Geo: disaster recovery (single-secondary)
Customer want a disaster recovery solution to prevent their organization being severely impacted by a data center outage or some other major failure. We also want to be able to use such a solution for GitLab.com.
A key component of disaster recovery is making sure that data is replicated and current in another location that is accessible. GitLab Geo provides this foundation.
To offer a comprehensive disaster recover solution, everything needs to replicated and accessible:
- [x] git
- [x] git LFS
- [x] object storage gitlab-org/gitlab-ee#3944 (replicated externally)
- [x] local (disk, NFS etc)
- [x] wiki
- [x] database (issues, merge requests, snippets etc)
- [x] attachments (images on issues and merge requests)
- [x] object storage gitlab-org/gitlab-ee#3944 (replicated externally) - BLOCKED BY gitlab-org/gitlab-ee#4163
- [x] local (disk, NFS etc)
- [x] CI logs and artifacts
- [x] object storage gitlab-org/gitlab-ee#3944 (replicated externally)
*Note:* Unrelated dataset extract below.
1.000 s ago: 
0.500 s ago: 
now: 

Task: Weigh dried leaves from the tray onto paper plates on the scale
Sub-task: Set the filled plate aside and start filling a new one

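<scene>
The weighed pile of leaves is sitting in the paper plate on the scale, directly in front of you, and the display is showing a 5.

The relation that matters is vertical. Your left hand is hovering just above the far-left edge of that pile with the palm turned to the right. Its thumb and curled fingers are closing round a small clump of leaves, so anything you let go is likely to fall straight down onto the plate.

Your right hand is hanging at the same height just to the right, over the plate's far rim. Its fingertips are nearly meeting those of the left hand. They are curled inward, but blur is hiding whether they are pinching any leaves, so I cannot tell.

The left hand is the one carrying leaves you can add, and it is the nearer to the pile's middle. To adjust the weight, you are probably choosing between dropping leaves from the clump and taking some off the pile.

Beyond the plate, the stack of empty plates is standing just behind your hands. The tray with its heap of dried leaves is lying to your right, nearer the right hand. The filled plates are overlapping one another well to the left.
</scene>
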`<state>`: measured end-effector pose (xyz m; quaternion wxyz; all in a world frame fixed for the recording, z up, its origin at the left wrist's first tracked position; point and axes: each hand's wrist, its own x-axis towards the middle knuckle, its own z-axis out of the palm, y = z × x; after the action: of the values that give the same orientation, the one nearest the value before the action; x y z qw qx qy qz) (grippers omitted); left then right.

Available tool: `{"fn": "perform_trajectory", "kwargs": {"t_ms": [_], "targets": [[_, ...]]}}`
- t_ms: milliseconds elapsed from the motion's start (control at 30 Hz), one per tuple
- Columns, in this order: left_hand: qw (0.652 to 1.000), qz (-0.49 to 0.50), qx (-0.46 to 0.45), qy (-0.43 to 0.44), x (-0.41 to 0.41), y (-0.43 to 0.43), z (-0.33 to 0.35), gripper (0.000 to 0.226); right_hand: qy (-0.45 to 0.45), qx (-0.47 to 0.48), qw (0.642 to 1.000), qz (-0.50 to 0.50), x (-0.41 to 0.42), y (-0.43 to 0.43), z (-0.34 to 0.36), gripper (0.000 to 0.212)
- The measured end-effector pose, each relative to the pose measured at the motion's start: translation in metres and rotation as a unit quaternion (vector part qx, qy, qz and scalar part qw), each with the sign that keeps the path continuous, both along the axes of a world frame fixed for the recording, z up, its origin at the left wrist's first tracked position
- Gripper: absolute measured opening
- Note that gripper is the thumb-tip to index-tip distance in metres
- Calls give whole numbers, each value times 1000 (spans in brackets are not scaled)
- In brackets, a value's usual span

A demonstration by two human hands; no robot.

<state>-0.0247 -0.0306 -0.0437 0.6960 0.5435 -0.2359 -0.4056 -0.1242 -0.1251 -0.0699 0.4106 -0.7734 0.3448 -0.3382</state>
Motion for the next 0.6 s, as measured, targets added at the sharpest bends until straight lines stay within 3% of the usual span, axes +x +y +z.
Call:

- [x] local (disk, NFS etc) gitlab-org/gitlab-ee#2388
- [ ] container registry
- [x] object storage https://docs.gitlab.com/ce/administration/container_registry.html#container-registry-storage-driver
- [ ] local
The disaster recovery process should be simple and well documented, so that in the event of a disaster, the recovery process is quick and does not have the potential to make the situation worse.
- [x] Omnibus (one primary instance, one secondary instance): fail over to secondary, fail back to original state
epic